In this sense, the book’s findings are in keeping with the growing wider recognition that there is a distinct division between attitudes in northern and southern member states. Indeed, the media in northern European countries – for example, Norway and Austria – were found to contribute to a narrative conveying Brexit as a disaster for democracy.

In contrast, in southern Europe – for example, in Greece – the outcome of the referendum was hailed by some media as a victory for democracy over German hegemony in Europe.

Wider international cases included analyses of media output in Turkey, Israel, Canada and Russia, which suggest that the feferendum and Brexit were used as a discursive tool on which the debate pivoted towards the locale’s own domestic and local interest. For example, in the case of Israel, the media used the referendum and Brexit to reflect on potential impacts from a feared financial crisis.

In the UK context, the British or London-based media, as opposed to that based Scotland, Wales and Northern Ireland, appear to have been fixated on, particularly in television news, the internal dynamics of the British Conservative Party, which has been historically divided over the matter of European integration.

This also seems to have been the case after the referendum, whereby London media have framed much of the Brexit debate around an apparently ongoing Conservative civil war.

This finding supports the criticisms following the referendum that some voters did not feel sufficiently informed and armed with quality information related to the pros and cons of leaving or remaining in the EU.

Notwithstanding the concerns about the deficits of the Leave and Remain campaigns, it seems pertinent to identify and question the normative role of the media in the Brexit debate.

In cases where the news media focus on the political game, sensationalism is given a more salient position in the public sphere. Quality information and policies about an important issue, like Brexit, can become lost or diluted amid the din of political game playing, with which traditional media can often be in cahoots.
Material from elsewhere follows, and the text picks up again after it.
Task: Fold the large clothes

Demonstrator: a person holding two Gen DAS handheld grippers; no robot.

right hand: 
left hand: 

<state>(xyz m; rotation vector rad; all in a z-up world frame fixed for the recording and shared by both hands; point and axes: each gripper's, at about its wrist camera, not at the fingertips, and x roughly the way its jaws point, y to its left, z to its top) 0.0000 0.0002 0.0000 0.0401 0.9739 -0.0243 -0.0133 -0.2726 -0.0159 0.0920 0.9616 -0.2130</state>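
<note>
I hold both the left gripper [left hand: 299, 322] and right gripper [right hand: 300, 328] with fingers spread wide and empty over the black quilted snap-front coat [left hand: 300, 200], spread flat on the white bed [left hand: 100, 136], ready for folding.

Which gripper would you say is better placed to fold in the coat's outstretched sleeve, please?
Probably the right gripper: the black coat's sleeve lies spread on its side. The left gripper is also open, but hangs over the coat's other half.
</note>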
It raises further questions about the media’s role in democracy and whether, in the case of the referendum, the media contributed to or detracted from the fostering of a quality democracy.
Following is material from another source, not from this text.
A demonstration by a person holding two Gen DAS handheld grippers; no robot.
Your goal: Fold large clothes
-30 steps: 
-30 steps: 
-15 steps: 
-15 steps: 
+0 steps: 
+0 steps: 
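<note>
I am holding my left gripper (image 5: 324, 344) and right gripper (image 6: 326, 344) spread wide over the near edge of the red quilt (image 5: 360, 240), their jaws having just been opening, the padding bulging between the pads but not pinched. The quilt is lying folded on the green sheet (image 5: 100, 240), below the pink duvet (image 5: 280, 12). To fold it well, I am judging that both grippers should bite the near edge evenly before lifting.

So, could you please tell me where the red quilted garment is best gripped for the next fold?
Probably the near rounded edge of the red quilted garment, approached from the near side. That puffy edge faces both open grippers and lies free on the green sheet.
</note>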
The book suggests that in terms of reporting and debating quality information about Brexit, the British media have something to learn from the Scottish media, where a focus on the political game playing within the Conservative Party was found to be less prevalent.

In its place, Scottish media more frequently engaged with detailed representations and analyses of factual information associated with the decision to vote Leave or Remain.
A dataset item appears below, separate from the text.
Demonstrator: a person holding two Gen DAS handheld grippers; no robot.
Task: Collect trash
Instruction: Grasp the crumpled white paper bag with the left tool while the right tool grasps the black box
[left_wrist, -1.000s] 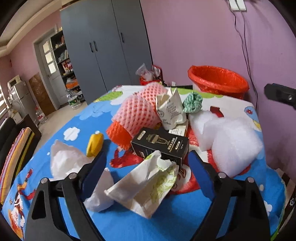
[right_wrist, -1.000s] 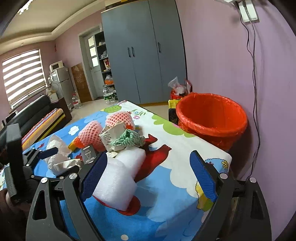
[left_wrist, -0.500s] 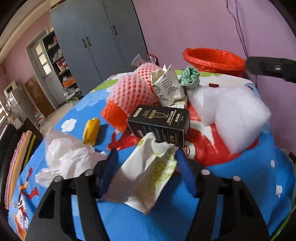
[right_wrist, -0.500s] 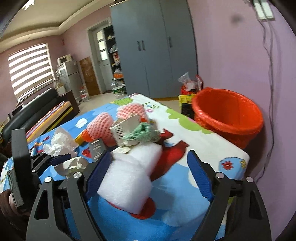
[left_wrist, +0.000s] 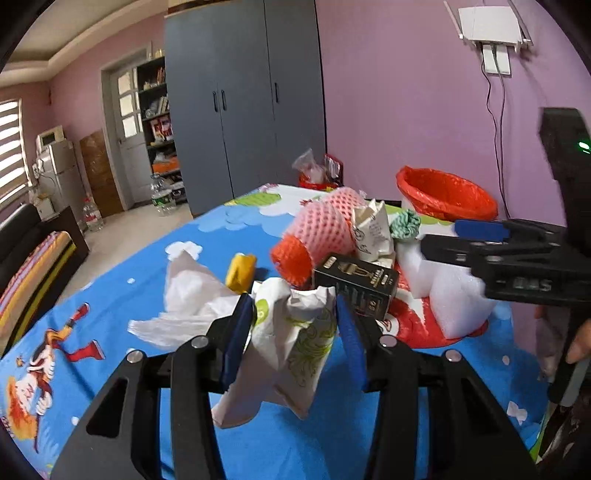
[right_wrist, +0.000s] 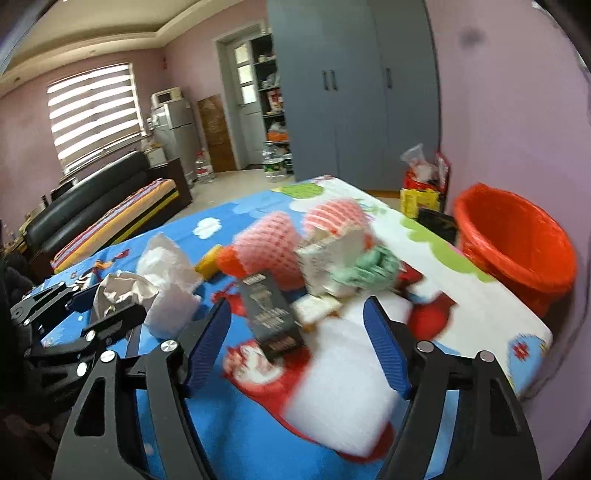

In this sense, it seems plausible to suggest that parts of the British electorate could have been deficient in terms of their EU literacy in the run-up to the referendum – especially in England and Wales where London media dominates.

The blame for the lack of information has largely been thrust upon those politicians leading the referendum’s campaigns. However, it is important to recognise that the media play a crucial role in democracy, but, unlike much of British politics, are often under-scrutinised.

Problems arise when media on both sides of a political debate abandon or avoid impartiality and balance. In doing so, debates can become polarised and devoid of facts which in turn can impact on democratic quality.

The book, Reporting the Road to Brexit, aims to go some way to identifying media anomalies that have the potential to impact on democratic activity in the context of the wider public sphere.

The referendum and Brexit are unique cases, but ought to be considered as a test of Britain’s democratic fitness and whether the media contributes to or detracts from a heathy British democracy.

By Dr Anthony Ridge-Newman, lecturer at Liverpool Hope University. He is the lead editor of the book ‘Reporting the Road to Brexit.’